Herman Koch’s mesmerizing and disturbing novel starts out slowly, as two couples meet for dinner at a pricey, somewhat snobbish restaurant in Amsterdam. The two men are brothers: Serge, in the midst of a campaign to become the prime minister of the Netherlands, and Paul, a high school teacher. Paul and his wife Claire arrive first, as usual, for as Paul well knows, Serge “never arrived on time anywhere,” preferring to make a grand entrance.

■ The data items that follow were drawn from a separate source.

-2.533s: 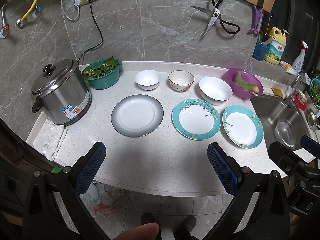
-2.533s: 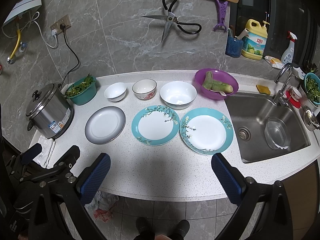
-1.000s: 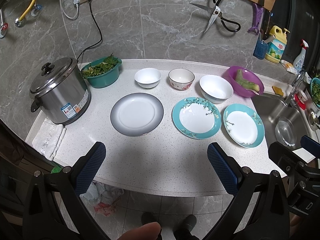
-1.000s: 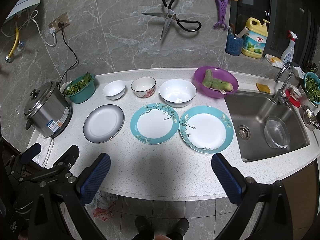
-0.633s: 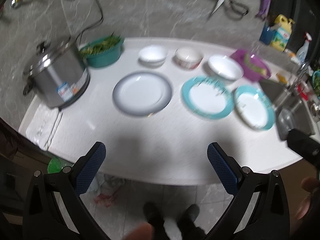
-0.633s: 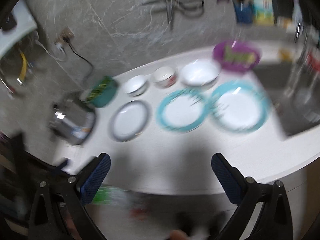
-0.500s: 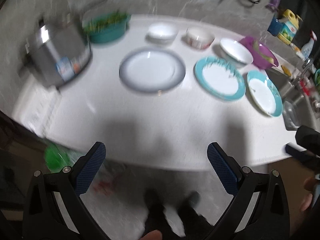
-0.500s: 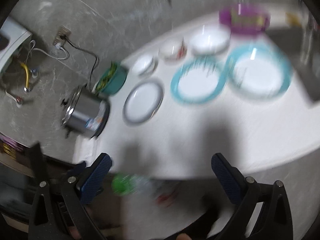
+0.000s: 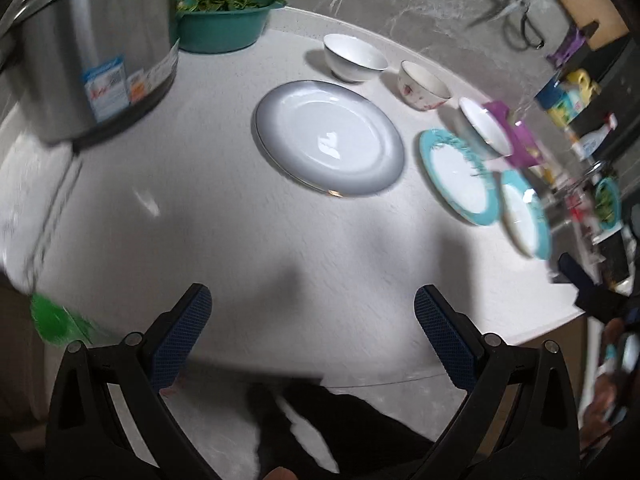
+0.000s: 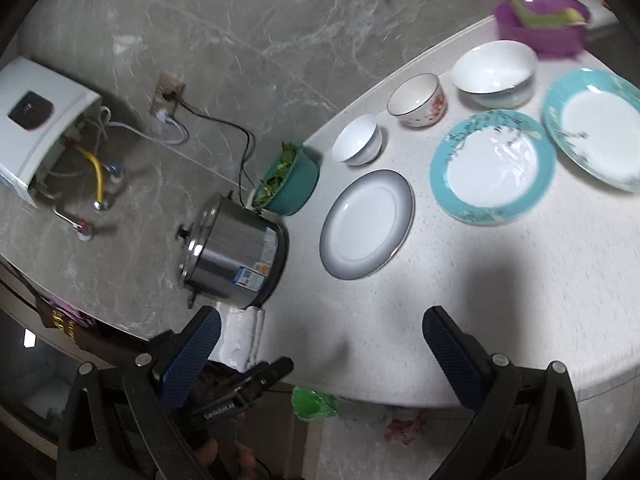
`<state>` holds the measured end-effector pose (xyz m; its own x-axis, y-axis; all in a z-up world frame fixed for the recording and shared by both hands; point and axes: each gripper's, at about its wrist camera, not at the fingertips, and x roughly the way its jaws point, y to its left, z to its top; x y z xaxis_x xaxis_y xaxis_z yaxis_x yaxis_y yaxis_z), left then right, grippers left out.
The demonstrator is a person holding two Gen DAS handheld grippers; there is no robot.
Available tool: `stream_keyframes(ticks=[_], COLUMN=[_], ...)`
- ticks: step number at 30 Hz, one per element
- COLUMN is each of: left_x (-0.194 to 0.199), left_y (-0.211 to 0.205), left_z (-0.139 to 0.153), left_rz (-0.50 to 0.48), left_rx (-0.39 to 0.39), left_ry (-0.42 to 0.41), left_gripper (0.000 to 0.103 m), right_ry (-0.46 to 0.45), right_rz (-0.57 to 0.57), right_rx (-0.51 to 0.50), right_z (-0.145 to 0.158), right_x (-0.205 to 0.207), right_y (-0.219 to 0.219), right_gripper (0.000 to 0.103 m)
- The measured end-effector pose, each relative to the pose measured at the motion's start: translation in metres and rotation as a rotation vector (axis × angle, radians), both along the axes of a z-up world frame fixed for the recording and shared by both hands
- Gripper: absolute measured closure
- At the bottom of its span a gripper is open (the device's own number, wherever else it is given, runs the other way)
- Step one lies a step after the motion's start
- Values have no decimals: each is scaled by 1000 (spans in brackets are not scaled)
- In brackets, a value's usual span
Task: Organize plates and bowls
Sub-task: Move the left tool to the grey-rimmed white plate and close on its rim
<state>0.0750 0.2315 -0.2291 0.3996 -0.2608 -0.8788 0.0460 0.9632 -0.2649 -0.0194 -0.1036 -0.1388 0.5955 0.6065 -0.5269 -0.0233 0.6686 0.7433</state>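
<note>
Worktop point(image 9: 240, 240): 3 plates, 3 bowls lying separately, awaiting stacking. Left gripper point(image 9: 310, 316) and right gripper point(image 10: 320, 340) hovering wide, empty, facing grey plate point(image 9: 329, 136).

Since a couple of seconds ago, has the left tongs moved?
Yes. The left tongs have swung forward and leftward: the rice cooker now looms at the upper left, and the grey-rimmed plate looks bigger.

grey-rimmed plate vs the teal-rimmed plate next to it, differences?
The round grey-rimmed white plate has a plain shaded border; the round teal-rimmed white plate carries a branch-and-blossom pattern. The grey one lies nearer the steel cooker, the teal one nearer the sink side. Both lie flat, empty, apart on the counter.
</note>
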Motion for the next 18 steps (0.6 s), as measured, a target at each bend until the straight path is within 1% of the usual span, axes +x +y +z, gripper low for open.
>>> stream_keyframes(ticks=[1, 2, 3, 5, 6, 8, 9, 10, 12, 13, 14, 15, 16, 17, 18], left_x=[15, 30, 47, 74, 86, 112, 129, 142, 173, 187, 201, 214, 226, 237, 245], left_y=[3, 3, 7, 14, 17, 25, 29, 33, 35, 35, 34, 35, 36, 36, 35], left_z=[-8, -11, -16, -17, -17, -19, -19, -22, -27, -30, -32, -35, -39, -43, -47], left_rz=[20, 38, 58, 95, 97, 92, 88, 75, 35, 5, -30, -58, -82, -103, -122], left_rx=[12, -7, -21, 16, 30, 50, 59, 65, 68, 62, 60, 69, 82, 79, 75], left_ry=[41, 71, 84, 77, 70, 43, 32, 33, 64, 71, 69, 69, 87, 102, 111], left_gripper=[0, 0, 0, 1, 1, 1, 1, 1, 2, 2, 2, 2, 2, 2, 3], right_ry=[18, 66, 104, 186, 185, 193, 201, 204, 216, 230, 245, 248, 255, 277, 290], right_rz=[11, 44, 70, 97, 96, 101, 107, 107, 93, 79, 54, 44, 30, 14, 9], right_rx=[5, 38, 72, 115, 114, 73, 78, 77, 50, 58, 88, 95, 90, 86, 93], right_z=[-4, -15, -25, -50, -56, -64, -69, -74, -86, -91, -98, -101, -104, -110, -113], right_x=[12, 29, 41, 72, 81, 99, 108, 116, 131, 136, 144, 148, 152, 156, 158], right_y=[0, 1, 2, 6, 6, 9, 9, 10, 10, 8, 7, 8, 9, 9, 10], right_gripper=[0, 0, 0, 0, 0, 0, 0, 0, 0, 0, 0, 2, 10, 18, 20])
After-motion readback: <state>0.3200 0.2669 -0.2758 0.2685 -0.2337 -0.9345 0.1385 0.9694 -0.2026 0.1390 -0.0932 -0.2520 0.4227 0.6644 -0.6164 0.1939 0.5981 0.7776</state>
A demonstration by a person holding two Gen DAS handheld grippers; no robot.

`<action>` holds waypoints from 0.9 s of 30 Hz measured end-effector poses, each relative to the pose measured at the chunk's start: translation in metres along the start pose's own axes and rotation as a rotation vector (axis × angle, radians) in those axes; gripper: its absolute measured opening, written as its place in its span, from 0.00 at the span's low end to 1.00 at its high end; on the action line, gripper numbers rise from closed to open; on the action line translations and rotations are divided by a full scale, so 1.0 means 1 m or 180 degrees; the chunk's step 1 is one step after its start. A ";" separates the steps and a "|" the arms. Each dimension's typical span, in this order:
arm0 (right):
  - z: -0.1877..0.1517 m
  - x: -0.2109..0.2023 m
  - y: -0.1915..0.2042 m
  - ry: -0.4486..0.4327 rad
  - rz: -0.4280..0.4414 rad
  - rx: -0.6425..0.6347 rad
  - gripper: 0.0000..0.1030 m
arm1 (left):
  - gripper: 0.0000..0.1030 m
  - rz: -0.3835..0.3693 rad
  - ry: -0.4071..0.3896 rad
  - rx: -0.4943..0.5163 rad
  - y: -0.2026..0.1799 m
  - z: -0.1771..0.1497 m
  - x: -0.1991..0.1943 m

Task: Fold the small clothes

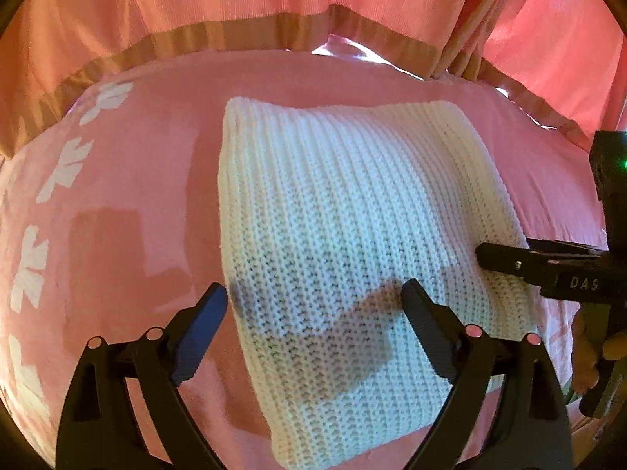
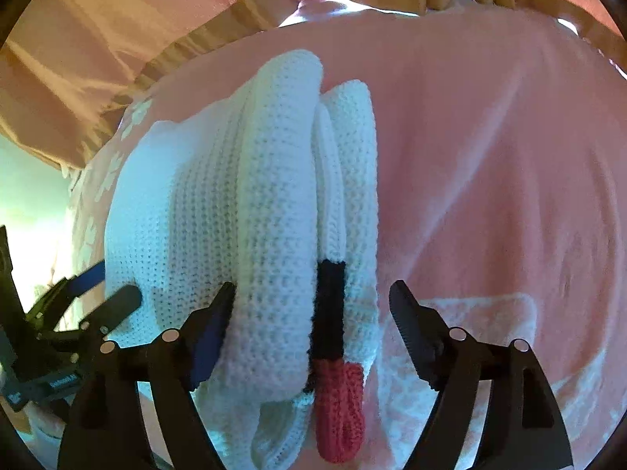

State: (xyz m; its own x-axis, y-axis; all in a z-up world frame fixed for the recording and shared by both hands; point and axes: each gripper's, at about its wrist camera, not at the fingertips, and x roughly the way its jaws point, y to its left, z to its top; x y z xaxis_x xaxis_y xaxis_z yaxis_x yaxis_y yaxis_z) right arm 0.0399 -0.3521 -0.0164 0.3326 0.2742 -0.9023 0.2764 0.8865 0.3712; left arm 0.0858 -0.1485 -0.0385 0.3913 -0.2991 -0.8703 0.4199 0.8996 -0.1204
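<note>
Sweater [image 1: 352, 211] folded on pink bed [image 1: 149, 180], both grippers [image 1: 315, 313] [image 2: 311, 309] poised with fingers released, apparently readying another fold.

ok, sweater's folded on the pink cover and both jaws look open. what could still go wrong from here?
1. The folded edge of the white knit sweater sits between the open jaws of the right gripper; lifting away could snag the loose knit and pull the fold open.
2. The black-and-red cuff pokes out of the stack and may slip free.
3. The left gripper hovers low over the sweater; a finger could drag it across the slick pink cover.
</note>
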 end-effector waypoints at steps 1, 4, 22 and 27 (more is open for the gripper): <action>0.000 0.000 -0.002 0.0011 0.0047 0.0033 0.74 | 0.87 -0.0011 0.0015 -0.0007 0.000 0.000 0.001; 0.001 -0.003 -0.006 0.0032 0.0149 0.0132 0.75 | 0.88 -0.0038 0.0038 -0.0043 0.001 0.001 0.004; 0.005 -0.007 -0.016 0.0006 0.0482 0.0200 0.36 | 0.89 -0.0266 -0.0032 -0.0252 0.007 0.009 -0.007; 0.001 -0.046 -0.003 -0.0475 0.0163 -0.0007 0.55 | 0.89 -0.0221 -0.0126 -0.0263 0.013 0.010 -0.019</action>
State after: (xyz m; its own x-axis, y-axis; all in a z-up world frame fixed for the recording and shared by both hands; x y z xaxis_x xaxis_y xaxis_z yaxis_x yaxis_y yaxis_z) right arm 0.0246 -0.3677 0.0243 0.4765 0.2606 -0.8397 0.2539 0.8736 0.4152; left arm 0.0920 -0.1348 -0.0187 0.3962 -0.3725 -0.8392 0.3787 0.8989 -0.2203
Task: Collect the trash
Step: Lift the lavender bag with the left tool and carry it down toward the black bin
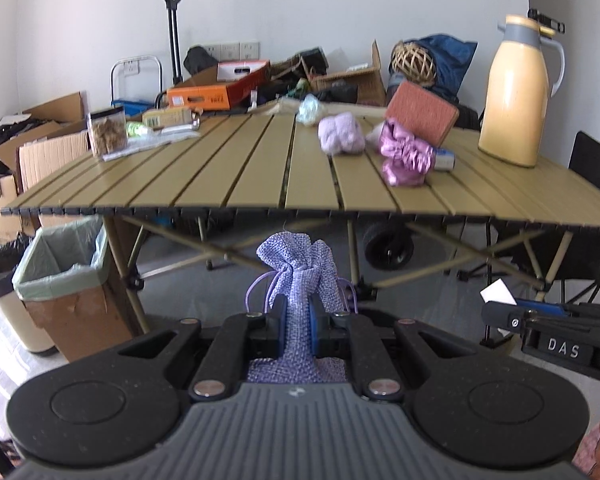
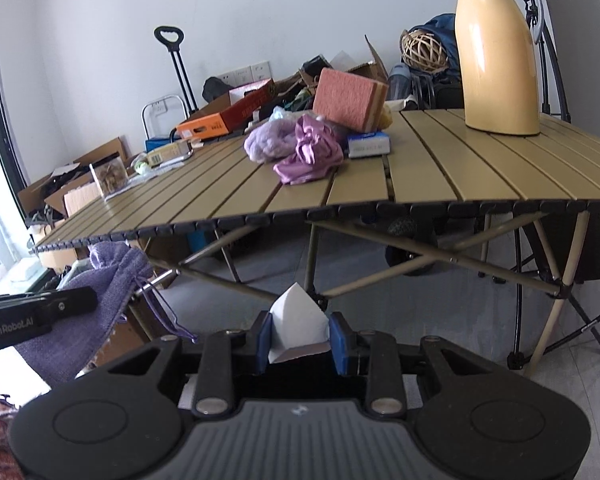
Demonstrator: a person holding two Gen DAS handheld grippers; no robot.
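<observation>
My left gripper (image 1: 298, 330) is shut on a lilac woven drawstring pouch (image 1: 300, 264), held below the front edge of the slatted table (image 1: 228, 176). In the right wrist view the same pouch (image 2: 112, 276) hangs at the left beside the left gripper's finger (image 2: 40, 304). My right gripper (image 2: 300, 340) is shut on a folded white paper (image 2: 298, 320), also below the table edge. That paper (image 1: 498, 291) shows at the right of the left wrist view. A cardboard bin with a pale green liner (image 1: 64, 264) stands on the floor at the left.
On the table lie a lilac cloth ball (image 1: 342, 134), a pink crumpled cloth (image 1: 404, 152), a pink sponge (image 1: 422, 112), a small blue-white box (image 2: 368, 144), a yellow thermos jug (image 1: 514, 92) and a clear snack box (image 1: 108, 132). A black-lined round bin (image 1: 4, 280) stands beside the cardboard bin. Boxes clutter the back.
</observation>
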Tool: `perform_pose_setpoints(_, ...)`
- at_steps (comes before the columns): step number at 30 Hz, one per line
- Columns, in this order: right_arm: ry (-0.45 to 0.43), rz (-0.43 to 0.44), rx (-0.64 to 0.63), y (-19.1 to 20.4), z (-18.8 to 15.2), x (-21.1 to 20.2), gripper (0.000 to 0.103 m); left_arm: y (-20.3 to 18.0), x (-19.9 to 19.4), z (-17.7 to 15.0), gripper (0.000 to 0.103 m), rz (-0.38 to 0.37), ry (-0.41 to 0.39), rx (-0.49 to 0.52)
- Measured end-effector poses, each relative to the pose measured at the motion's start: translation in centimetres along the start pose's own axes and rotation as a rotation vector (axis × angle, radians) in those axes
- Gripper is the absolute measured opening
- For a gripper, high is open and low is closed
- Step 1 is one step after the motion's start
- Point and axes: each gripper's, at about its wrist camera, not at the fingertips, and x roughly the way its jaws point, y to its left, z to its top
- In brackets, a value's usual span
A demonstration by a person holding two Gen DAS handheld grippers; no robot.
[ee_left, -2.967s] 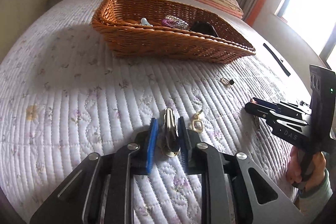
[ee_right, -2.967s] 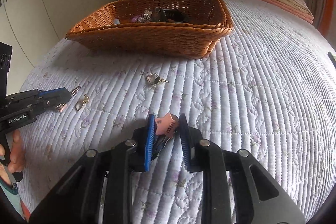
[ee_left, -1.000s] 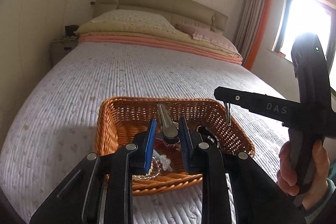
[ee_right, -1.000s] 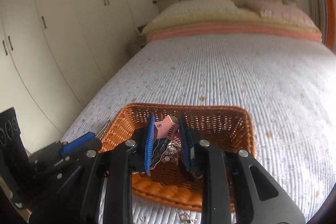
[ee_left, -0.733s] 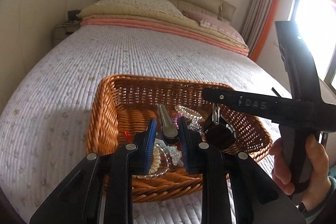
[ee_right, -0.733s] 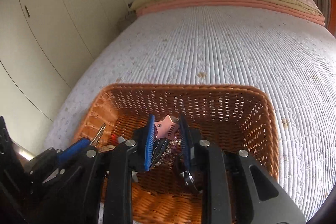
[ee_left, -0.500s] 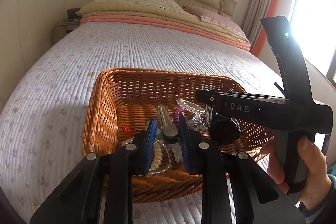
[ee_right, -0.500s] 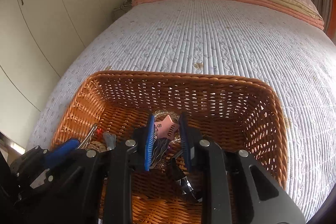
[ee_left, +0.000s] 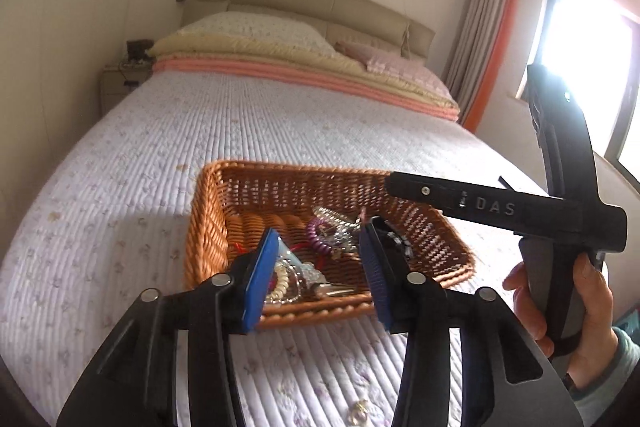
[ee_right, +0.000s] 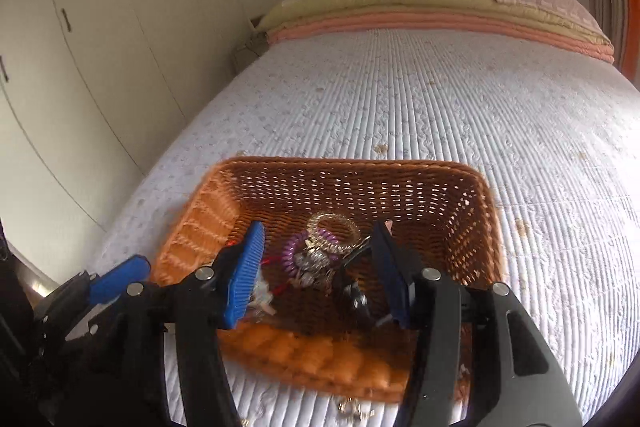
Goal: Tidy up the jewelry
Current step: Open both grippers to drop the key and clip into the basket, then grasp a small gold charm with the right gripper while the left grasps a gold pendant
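A bedroom with white wardrobe doors [ee_right: 100, 39] on the left, a padded headboard [ee_left: 304, 3] at the far end and a bright window [ee_left: 580, 67] with curtains on the right. The bed is covered by a pale quilted bedspread [ee_left: 280, 123], and stacked pillows and folded blankets [ee_left: 280, 43] lie at its head.

On the near part of the bedspread sits a brown wicker basket [ee_left: 204, 227], also seen from the other side in the right wrist view [ee_right: 484, 223]. The left gripper [ee_left: 318, 277] hangs above the basket's near edge with its blue-padded jaws spread wide and nothing between them. Inside the basket lie the jewelry pieces: a cream bead bracelet [ee_left: 280, 285] near the front left, a purple coil band [ee_left: 318, 237] in the middle, a clear coil band [ee_left: 334, 217] just behind it, and dark pieces toward the right.

The right gripper [ee_right: 316, 267] is poised over the basket too, jaws wide apart and empty; the purple coil [ee_right: 290, 255] and a gold-toned ring of chain [ee_right: 332, 223] show between its fingers on the basket floor. A small gold piece [ee_left: 360, 411] lies on the bedspread in front of the basket. In the left wrist view a hand [ee_left: 568, 311] grips the right gripper's handle.
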Motion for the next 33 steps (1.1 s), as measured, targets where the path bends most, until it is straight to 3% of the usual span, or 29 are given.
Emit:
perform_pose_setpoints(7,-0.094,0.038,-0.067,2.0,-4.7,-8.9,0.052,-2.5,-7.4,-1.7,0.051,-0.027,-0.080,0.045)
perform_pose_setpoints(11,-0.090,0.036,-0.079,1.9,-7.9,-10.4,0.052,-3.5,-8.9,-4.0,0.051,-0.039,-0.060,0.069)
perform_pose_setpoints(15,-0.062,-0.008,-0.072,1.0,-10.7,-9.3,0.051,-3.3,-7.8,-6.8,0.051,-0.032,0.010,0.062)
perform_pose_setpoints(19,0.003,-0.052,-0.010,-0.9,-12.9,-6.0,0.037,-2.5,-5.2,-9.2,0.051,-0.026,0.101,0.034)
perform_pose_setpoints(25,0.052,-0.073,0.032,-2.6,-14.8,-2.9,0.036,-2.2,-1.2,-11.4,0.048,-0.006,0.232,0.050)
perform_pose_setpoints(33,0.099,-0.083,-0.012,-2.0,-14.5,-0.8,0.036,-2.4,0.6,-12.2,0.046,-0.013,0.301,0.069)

Paul’s aversion to this whole evening planned by Serge and his wife Babette escalates with the arrival of each skimpy yet ridiculously overpriced course. From the “Greek olives from the Peloponnese, lightly dressed in first-pressing, extra-virgin olive oil from Sardinia,” to the tiny 19-euro appetizer lost in the “vast emptiness” of Claire’s plate, to the miniscule portions of guinea fowl accompanied by a mere shred of lettuce, Paul becomes increasingly fascinated with the “yawning chasm between the dish itself and the price you have to pay for it.”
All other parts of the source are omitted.